Do not let your WH rugsweep or down play the severity of this issue. The "I didn't tell you because it would upset you" is not valid!!
Good luck in confronting. (((hugs)))
Me: fortysomething, independent, happy,
XH "Stretch" (and Skew!) ;)
two kids, teens. Old enough I am truly NO CONTACT w/ NPD zebraduck
S 5/2010
D 12/2012
karmahappens ( member #35846) posted at 4:49 AM on Monday, December 23rd, 2013
I am sorry.
Four years, it's a long tough road R is.
And this "slap in the face" would be a deal breaker for me.
It shows he is dishonest and you had to find the truth by accident. How many accidents have you missed?

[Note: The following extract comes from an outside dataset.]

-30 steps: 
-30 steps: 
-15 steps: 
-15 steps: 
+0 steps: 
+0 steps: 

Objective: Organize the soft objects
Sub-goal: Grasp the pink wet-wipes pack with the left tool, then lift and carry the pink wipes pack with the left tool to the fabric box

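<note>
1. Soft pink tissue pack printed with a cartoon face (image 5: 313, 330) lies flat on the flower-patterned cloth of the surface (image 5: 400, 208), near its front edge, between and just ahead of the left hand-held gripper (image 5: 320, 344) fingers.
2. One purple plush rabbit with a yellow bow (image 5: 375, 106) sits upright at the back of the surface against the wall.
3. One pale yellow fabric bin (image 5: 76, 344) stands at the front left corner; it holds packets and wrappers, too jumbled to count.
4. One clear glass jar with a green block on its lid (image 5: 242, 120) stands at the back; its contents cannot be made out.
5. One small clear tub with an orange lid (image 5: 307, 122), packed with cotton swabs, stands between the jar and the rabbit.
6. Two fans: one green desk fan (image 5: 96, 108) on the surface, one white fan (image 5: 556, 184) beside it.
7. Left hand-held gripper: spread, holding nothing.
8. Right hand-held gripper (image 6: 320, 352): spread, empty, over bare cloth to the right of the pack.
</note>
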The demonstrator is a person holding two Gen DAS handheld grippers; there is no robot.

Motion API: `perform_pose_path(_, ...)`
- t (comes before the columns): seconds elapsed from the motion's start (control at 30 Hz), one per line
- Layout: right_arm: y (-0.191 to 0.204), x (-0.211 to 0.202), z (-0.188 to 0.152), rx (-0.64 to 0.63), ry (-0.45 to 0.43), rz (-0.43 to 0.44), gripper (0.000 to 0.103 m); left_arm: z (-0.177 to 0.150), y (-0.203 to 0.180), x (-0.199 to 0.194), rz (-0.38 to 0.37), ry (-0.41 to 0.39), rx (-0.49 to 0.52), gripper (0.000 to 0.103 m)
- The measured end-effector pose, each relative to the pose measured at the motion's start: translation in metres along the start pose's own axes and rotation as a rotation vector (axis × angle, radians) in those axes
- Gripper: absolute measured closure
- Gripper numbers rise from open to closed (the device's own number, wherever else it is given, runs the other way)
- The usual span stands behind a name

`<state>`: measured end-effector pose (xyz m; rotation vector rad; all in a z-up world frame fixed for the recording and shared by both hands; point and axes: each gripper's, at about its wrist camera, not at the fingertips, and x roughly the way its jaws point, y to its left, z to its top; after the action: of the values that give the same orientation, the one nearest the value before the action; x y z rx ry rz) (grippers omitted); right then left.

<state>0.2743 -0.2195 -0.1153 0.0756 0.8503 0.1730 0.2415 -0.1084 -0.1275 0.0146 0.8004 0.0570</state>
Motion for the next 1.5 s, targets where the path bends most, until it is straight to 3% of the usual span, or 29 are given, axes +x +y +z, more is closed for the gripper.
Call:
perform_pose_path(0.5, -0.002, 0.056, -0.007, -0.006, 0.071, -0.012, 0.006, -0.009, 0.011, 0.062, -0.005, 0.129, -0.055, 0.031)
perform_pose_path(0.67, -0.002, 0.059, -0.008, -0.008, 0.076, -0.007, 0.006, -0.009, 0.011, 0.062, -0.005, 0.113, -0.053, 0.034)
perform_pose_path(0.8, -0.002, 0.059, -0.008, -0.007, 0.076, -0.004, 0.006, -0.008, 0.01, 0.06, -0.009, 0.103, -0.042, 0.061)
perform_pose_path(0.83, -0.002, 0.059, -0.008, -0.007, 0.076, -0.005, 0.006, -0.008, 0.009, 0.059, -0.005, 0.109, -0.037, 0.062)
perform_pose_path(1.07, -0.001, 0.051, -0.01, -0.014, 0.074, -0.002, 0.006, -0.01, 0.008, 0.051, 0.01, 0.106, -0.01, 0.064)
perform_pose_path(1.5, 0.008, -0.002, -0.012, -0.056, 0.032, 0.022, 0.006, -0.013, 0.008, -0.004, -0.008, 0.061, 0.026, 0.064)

I won't live my life worrying. If there is ever any contact that I am not informed of the marriage is over. That's my line in the sand.
I will not go back on it.
(((hugs)))
and I agree with caregiver, the other people are NOT your friends.
“And the day came when the risk to remain tight in a bud was more painful than the risk it took to blossom”
Anaïs Nin
Me: 45
Him: 47
Dday 8/2007
We have R'd
Gotmegood ( member #41407) posted at 4:59 AM on Monday, December 23rd, 2013
T and T. I think your question was how can you manage this w/ christmas in a few days, and his parents staying with you. Ugh. That's a tough question. I would probably try to hold it all in until Christmas is over, his parents have gone home, and your kids are back in school.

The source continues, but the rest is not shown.